Cannabis Regulations – The Complete Guide

Although recreational and medicinal cannabis is legal within Canada, cannabis regulations between different provinces and territories will differ. 

Provincial cannabis regulations dictate everything involving cannabis from where you can purchase and consume it to how much of it you can have on your person and how many plants you can grow at home. 

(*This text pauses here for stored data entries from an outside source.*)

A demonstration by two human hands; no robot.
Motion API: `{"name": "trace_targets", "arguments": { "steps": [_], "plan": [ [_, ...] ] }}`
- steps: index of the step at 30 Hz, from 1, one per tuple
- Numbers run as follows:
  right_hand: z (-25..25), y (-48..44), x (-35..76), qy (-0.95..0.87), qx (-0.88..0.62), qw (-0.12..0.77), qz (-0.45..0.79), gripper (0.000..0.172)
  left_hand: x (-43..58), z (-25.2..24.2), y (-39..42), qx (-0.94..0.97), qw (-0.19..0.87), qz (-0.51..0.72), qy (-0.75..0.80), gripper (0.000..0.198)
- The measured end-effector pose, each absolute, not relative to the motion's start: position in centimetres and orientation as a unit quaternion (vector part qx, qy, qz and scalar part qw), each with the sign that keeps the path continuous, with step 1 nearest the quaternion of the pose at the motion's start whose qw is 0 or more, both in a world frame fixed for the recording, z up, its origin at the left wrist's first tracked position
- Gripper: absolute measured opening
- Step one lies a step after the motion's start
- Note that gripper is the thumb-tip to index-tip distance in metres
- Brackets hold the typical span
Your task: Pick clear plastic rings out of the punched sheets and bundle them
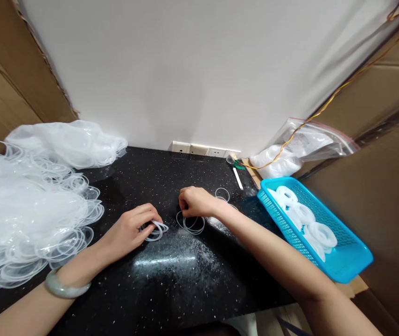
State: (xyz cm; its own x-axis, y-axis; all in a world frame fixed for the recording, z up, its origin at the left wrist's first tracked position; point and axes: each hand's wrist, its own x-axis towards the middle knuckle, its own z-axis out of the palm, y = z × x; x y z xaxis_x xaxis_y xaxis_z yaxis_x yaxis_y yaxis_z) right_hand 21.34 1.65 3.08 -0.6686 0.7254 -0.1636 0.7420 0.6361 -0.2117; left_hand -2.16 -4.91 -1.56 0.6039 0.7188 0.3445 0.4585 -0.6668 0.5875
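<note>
In the middle of the black speckled counter (157, 177), my left hand (132, 226) is closed on a small bundle of thin translucent rings (156, 231). A pale green bangle (66, 285) circles that wrist. To its right, my right hand (195, 201) is curled with its fingertips pinched at the top of a few loose rings (194, 226). Those rings overlap just below the fingers, close to the counter. Behind my right wrist lies another single ring (222, 194), partly hidden by the arm. White powder or scuffing covers the counter in front of the hands.
A large heap of translucent rings (27, 205) fills the left side, with a filled plastic bag (69, 142) behind it. At right stands a blue basket (351, 254) holding several white ring coils (321, 233). Sockets (199, 149) and a yellow wire (320, 112) run along the back.
</note>
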Motion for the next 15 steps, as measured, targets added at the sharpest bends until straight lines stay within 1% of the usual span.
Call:
{"name": "trace_targets", "arguments": {
  "steps": [2, 4, 7, 12, 14, 15],
  "plan": [
    [3.8, 2.5, 20.5, 0.902, 0.405, 0.057, -0.137, 0.006, -2.1, -1.6, -5.0, 0.866, 0.221, 0.291, 0.34, 0.02],
    [4.9, 3.3, 19.9, 0.899, 0.409, 0.039, -0.155, 0.006, -1.9, -1.5, -5.2, 0.869, 0.218, 0.292, 0.335, 0.02],
    [6.9, 4.3, 18.0, 0.905, 0.379, -0.028, -0.191, 0.006, -1.3, -1.4, -5.7, 0.875, 0.218, 0.289, 0.322, 0.021],
    [10.4, 4.7, 9.9, 0.937, 0.246, -0.105, -0.224, 0.005, -0.7, -1.4, -6.3, 0.88, 0.229, 0.285, 0.303, 0.023],
    [11.7, 4.7, 6.6, 0.93, 0.214, -0.167, -0.248, 0.007, -0.7, -1.4, -6.3, 0.877, 0.232, 0.288, 0.306, 0.023],
    [12.3, 4.8, 5.5, 0.922, 0.21, -0.199, -0.258, 0.012, -0.7, -1.4, -6.3, 0.876, 0.233, 0.29, 0.308, 0.022]
  ]
}}
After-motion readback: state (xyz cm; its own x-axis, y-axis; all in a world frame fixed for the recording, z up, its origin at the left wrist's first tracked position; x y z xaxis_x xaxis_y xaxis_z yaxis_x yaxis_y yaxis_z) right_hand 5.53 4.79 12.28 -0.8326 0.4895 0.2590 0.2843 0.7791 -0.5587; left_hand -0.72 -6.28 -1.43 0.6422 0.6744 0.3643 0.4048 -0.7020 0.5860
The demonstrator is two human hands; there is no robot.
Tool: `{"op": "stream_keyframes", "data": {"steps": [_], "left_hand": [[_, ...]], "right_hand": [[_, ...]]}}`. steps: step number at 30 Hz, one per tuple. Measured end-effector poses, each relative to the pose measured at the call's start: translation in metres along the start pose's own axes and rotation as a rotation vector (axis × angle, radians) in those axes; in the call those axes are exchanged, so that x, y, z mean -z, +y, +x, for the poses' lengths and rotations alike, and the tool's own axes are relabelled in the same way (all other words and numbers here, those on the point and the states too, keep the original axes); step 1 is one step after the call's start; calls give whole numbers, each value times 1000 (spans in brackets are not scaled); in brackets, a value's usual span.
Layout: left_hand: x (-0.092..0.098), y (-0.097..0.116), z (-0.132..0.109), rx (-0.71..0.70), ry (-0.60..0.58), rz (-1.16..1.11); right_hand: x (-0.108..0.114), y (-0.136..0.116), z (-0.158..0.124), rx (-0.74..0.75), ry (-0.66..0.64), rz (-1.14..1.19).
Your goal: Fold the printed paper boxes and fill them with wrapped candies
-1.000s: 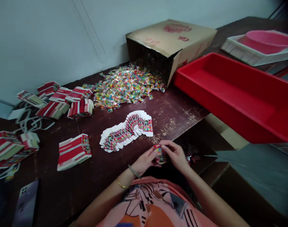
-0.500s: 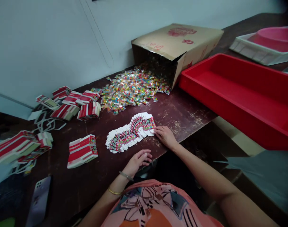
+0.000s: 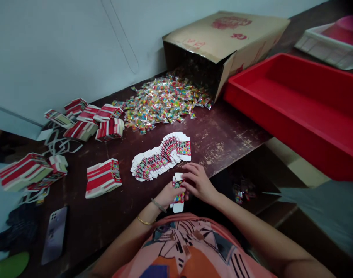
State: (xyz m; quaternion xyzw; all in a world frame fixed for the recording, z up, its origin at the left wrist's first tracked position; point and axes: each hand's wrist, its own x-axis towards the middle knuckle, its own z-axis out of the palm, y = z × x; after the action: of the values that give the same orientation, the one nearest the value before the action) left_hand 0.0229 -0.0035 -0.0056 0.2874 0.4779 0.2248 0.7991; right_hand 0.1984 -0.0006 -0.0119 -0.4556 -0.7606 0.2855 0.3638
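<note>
My left hand (image 3: 168,195) is closed around a small printed carton (image 3: 178,197), its thumb lying across the front. White flaps stick out at the carton's top and bottom ends. My right hand (image 3: 200,184) is at the carton's upper right side, fingers bent and touching it; the fingertips are partly hidden. Just beyond both hands, a fanned row of flat printed cartons (image 3: 156,161) curves over the dark table (image 3: 223,131). To the left lies a neat stack of red-and-white flat cartons (image 3: 103,179).
Behind is a heap of small colourful wrapped packets (image 3: 162,102), spilling from a tipped cardboard box (image 3: 223,34). A red tray (image 3: 286,116) overhangs the table edge at right. More carton bundles (image 3: 26,172), loose white straps (image 3: 62,144) and a phone (image 3: 55,235) lie left.
A small carton is now in my left hand, close to my body. My right hand has left the end of the fanned row and come back to that carton. The view has shifted slightly.
</note>
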Motion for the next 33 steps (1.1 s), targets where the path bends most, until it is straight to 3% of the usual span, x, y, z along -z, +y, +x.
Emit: {"op": "stream_keyframes", "data": {"steps": [4,11,14,19,22,24,26,30,33], "left_hand": [[-10,-3,-4,11,44,30],[-12,0,-2,-6,129,-17],[-11,-8,-2,-27,123,10],[-10,-18,-8,14,-27,99],[-8,-8,-13,95,-262,66],[-7,1,-14,124,-421,79],[-9,3,-13,72,-418,126],[-20,-9,-13,-39,-210,118],[-25,-19,-17,27,-247,28]], "right_hand": [[1,1,7,-60,-146,161],[-7,-11,-1,38,-29,30],[-4,-13,-3,-14,-108,49],[14,-9,1,-62,-427,105],[30,-5,8,-96,-662,417],[38,-4,13,-136,-738,591],[44,-7,14,-157,-702,632],[46,-14,7,-173,-550,555],[46,-14,-3,-189,-581,603]]}}
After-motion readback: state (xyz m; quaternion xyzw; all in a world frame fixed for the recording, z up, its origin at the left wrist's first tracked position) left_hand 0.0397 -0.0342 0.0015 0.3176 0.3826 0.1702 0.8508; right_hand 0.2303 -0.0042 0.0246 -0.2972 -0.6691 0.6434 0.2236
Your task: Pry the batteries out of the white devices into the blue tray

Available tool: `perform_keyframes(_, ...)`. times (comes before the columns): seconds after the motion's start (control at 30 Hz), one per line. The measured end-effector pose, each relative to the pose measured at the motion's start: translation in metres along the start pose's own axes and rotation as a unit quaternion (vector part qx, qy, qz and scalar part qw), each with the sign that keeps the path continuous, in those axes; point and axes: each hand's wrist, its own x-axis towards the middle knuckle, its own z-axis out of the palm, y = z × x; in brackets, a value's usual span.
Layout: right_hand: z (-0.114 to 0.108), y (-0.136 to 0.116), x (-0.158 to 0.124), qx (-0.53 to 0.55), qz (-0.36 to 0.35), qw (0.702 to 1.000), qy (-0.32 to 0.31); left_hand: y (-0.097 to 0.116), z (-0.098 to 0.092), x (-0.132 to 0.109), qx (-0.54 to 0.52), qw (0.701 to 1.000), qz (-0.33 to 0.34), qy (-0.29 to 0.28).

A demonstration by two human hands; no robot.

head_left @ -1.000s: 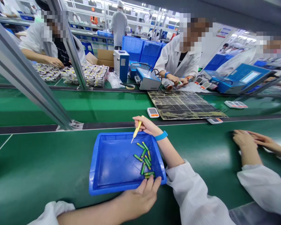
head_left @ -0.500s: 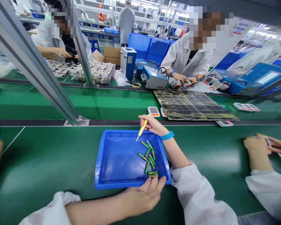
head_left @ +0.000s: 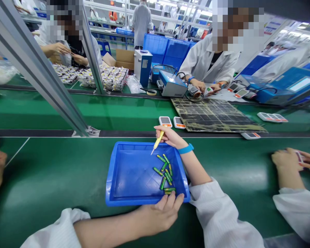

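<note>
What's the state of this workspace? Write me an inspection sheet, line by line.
Surface: green bench mat, no damage visible.
Job's things: blue plastic tray holding small green cylinders, bunched toward its right side.
Clutter: white meters and a dark grid mat on the belt beyond the tray.
Hands: left hand at the tray's near rim; right hand holds a yellow pen-like tool, tip over the tray.
Cables: black cable beside a blue machine across the belt; none seen near the tray.
Surroundings: co-workers in white coats, blue crates behind.
</note>
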Motion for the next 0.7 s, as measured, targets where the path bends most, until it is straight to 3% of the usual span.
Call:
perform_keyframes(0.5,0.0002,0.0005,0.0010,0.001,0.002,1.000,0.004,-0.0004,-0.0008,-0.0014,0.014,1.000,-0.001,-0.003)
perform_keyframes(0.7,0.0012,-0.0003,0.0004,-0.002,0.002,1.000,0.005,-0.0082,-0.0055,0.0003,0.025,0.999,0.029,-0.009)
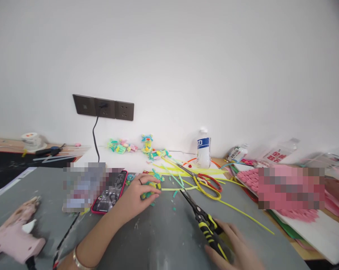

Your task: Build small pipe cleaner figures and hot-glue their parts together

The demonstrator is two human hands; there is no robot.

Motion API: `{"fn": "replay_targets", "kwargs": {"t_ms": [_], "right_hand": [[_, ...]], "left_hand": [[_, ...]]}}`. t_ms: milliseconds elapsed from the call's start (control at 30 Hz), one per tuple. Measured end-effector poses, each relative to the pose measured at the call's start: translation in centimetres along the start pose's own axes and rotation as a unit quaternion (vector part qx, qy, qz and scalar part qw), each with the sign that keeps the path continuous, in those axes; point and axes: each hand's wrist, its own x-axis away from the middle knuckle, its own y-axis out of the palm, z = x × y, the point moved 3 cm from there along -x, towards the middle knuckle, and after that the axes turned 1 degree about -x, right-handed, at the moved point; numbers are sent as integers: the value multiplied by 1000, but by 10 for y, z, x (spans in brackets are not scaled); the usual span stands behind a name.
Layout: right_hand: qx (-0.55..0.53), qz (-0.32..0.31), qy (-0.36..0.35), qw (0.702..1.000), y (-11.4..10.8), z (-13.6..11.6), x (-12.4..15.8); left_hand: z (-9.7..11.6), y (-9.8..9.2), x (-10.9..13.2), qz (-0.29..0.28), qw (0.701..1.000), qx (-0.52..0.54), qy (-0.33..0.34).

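Right hand [236, 247] blurred, cut off by the bottom edge, hiding the handle ends of the pliers [204, 221] | left hand [135, 195] covers most of a green piece [150, 186], grip unclear | glue gun [13, 236] cropped at the left corner | mosaic patch [83, 185] beside the phone [110, 191] masks what lies there | second patch [291, 187] masks part of the pink sheets [248, 178] | bottle [203, 147] label unreadable

Pliers [205, 221]: black jaws, black-and-yellow striped handles. Small figure [151, 186]: yellow-green and teal. Desk [163, 240]: grey, flecked with white. Phone [110, 192]: black with a pink-red case. Glue gun [13, 236]: pale pink. Scissors [210, 183]: red and yellow loops. Bottle [203, 150]: white with a blue label. Strips [242, 214]: neon yellow.
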Motion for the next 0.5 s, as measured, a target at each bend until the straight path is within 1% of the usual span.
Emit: {"fn": "replay_targets", "kwargs": {"t_ms": [100,167,233,333,500], "right_hand": [[136,13,-18,990,5,18,-13],[191,14,-27,981,13,26,-17],[221,26,-41,974,21,29,-20],[242,57,-58,967,31,25,-22],[267,150,-61,950,46,7,-20]], "left_hand": [[-1,-4,-1,34,999,-1,-6],[-2,-5,-1,49,999,1,-12],[-2,-5,-1,58,998,2,-14],[-2,-4,-1,61,998,4,-12],[2,-2,-2,39,999,-26,-1]]}}
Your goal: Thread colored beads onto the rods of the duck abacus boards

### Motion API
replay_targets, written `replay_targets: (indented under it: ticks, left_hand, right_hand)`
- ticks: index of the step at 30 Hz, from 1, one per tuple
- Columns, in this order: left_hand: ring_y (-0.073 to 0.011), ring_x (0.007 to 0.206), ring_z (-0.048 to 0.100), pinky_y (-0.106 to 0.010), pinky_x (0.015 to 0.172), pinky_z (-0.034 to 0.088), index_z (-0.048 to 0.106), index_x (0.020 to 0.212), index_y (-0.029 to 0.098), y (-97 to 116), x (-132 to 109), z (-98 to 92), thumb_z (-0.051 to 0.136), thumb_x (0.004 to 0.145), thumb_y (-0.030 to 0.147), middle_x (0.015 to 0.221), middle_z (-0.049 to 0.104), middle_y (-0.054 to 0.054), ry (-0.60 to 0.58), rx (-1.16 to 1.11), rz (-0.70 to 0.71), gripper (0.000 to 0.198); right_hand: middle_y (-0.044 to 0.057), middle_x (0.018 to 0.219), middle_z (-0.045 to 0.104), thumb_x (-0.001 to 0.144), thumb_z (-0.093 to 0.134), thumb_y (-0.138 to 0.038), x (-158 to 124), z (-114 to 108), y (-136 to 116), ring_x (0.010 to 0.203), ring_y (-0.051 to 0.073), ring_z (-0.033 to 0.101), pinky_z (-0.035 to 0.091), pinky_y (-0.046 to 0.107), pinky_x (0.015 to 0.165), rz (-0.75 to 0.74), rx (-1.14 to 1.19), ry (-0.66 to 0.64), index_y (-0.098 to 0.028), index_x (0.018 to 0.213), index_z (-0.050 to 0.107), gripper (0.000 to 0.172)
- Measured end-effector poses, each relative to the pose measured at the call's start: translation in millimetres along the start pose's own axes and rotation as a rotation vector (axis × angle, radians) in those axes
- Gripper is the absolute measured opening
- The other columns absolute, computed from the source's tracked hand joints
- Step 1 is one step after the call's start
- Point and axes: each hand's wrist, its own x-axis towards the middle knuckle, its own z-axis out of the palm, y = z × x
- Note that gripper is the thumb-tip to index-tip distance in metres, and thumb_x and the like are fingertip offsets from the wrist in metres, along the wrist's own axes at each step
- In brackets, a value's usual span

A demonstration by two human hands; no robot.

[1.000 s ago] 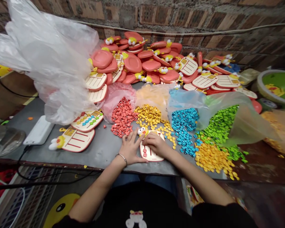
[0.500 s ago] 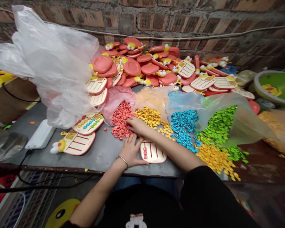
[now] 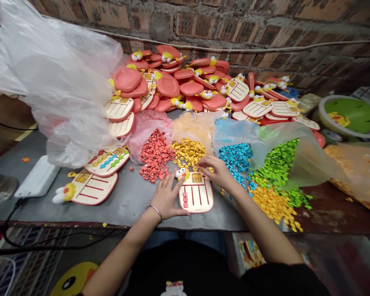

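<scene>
A cream board with red slots and a duck head (image 3: pixel 196 195) lies flat in front of me, several red pieces in its leftmost slot. My left hand (image 3: pixel 167 197) rests at the board's left side, fingers spread and thumb at the lower edge. Over the upper right corner is my right hand (image 3: pixel 217 172), its fingertips pinched together; anything between them is too small to make out. Behind the board lie piles of red pieces (image 3: pixel 156 158) and yellow pieces (image 3: pixel 188 151). Blue pieces (image 3: pixel 237 158) and green pieces (image 3: pixel 280 162) spill from bags farther right.
Coral-backed boards (image 3: pixel 169 84) are heaped by the brick wall. Clear plastic bags (image 3: pixel 64 74) stand at the left above a filled board (image 3: pixel 107 161), beside a white power bank (image 3: pixel 37 176). Orange pieces (image 3: pixel 274 205) lie right, with a green bowl (image 3: pixel 351 115) behind.
My right hand has moved from the red pile to the board's upper right, uncovering the duck head. My left hand stays beside the board. The view has shifted slightly.
</scene>
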Motion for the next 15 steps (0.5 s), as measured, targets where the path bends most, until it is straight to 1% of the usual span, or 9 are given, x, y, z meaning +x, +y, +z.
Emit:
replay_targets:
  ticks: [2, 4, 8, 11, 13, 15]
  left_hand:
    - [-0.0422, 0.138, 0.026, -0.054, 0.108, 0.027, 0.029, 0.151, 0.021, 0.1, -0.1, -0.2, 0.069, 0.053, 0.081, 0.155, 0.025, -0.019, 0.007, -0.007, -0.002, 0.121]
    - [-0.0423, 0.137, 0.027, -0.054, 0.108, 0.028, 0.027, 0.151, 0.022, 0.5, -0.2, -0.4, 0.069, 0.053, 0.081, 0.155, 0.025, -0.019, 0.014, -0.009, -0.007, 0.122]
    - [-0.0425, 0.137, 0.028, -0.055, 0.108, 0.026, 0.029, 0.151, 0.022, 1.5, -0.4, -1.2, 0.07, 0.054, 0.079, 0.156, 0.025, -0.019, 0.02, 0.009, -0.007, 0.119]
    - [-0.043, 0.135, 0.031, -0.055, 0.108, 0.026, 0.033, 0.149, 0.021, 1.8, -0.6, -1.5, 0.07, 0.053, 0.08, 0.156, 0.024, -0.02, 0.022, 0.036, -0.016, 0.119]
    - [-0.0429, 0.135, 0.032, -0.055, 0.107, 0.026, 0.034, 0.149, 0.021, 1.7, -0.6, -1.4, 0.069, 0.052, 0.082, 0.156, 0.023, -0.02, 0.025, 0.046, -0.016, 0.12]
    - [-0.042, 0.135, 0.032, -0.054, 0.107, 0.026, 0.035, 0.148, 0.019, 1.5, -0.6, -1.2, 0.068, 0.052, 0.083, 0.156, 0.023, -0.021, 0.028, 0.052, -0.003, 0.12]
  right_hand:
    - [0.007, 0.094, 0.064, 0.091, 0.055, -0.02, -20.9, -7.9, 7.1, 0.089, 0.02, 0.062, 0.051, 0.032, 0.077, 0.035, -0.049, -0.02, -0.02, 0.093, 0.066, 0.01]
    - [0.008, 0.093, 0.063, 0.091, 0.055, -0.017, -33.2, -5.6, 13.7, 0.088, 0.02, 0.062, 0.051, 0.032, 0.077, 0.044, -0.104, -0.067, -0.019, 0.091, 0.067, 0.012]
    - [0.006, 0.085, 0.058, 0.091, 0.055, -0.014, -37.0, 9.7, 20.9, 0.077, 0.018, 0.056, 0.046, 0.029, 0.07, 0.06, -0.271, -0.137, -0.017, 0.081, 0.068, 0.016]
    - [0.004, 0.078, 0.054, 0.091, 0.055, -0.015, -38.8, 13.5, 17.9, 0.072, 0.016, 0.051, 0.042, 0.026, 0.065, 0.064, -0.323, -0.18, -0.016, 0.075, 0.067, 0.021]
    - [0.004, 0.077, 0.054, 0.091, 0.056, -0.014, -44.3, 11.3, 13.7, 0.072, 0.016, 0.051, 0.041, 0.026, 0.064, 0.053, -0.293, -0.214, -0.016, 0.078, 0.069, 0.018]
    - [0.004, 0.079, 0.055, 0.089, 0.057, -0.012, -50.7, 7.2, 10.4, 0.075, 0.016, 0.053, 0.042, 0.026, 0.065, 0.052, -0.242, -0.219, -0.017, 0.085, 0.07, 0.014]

Sometimes, municipalities and townships can enact additional regulations on top of provincial ones. In cases like these, you must adhere to the most restrictive regulation. Staying on top of the cannabis regulations in your community and your province helps make the community safer for everybody. 

If you’re unsure what the regulations are where you’re located, find your province below to learn more about what you can or can’t do with cannabis to enjoy responsibly! 

Cannabis Regulations by Province

provincial cannabis regulations

Please note that this information is obtained from government sources. This information is for reference only and must not be used as legal advice. 

British Columbia

In British Columbia, the distribution of cannabis for retailers is controlled by the BC Liquor Distribution Branch. While BC allows for privately licensed cannabis retail stores, the sale of online cannabis is largely facilitated by the BC Liquor Distribution Branch.

British Columbia Regulations Summary

Public Possession Limits: 30 g in public

Legal Age: 19+

Legal Points of Purchase: Government-operated in-person and online stores or private licensed in-person stores.

Prohibited Consumption Zones: Prohibited anywhere tobacco smoking and vaping are prohibited. Areas where children commonly gather, such as playgrounds, sports fields, and skateparks. Consumption within vehicles or on school grounds is also prohibited.


Alberta

Alberta’s government manages and operates the online sales of cannabis. Retail stores are operated by private companies but are regulated by the Alberta Gaming and Liquor Commission, which is also the only licensed online retailer in the province

Alberta Regulations Summary

Public Possession Limits: 30 g in public

Legal Age: 18+

Legal Points of Purchase: Government-operated in-person and online stores or private licensed in-person stores.

Prohibited Consumption Zones: Prohibited anywhere tobacco smoking and vaping are prohibited. Areas where children commonly gather, such as playgrounds, sports fields, and skateparks and within vehicles or on school grounds, hospital and child care facilities are prohibited, as well as areas close to playgrounds, outdoor pools or sports fields.


Saskatchewan 

Saskatchewan does not have a government-operated online cannabis store. Instead, cannabis sales are conducted through private retail and online stores under the oversight of the provincial government. 

Saskatchewan Regulations Summary

Public Possession Limits: 30 g in public

Legal Age: 19+

Legal Points of Purchase: Private licensed in-person and online stores.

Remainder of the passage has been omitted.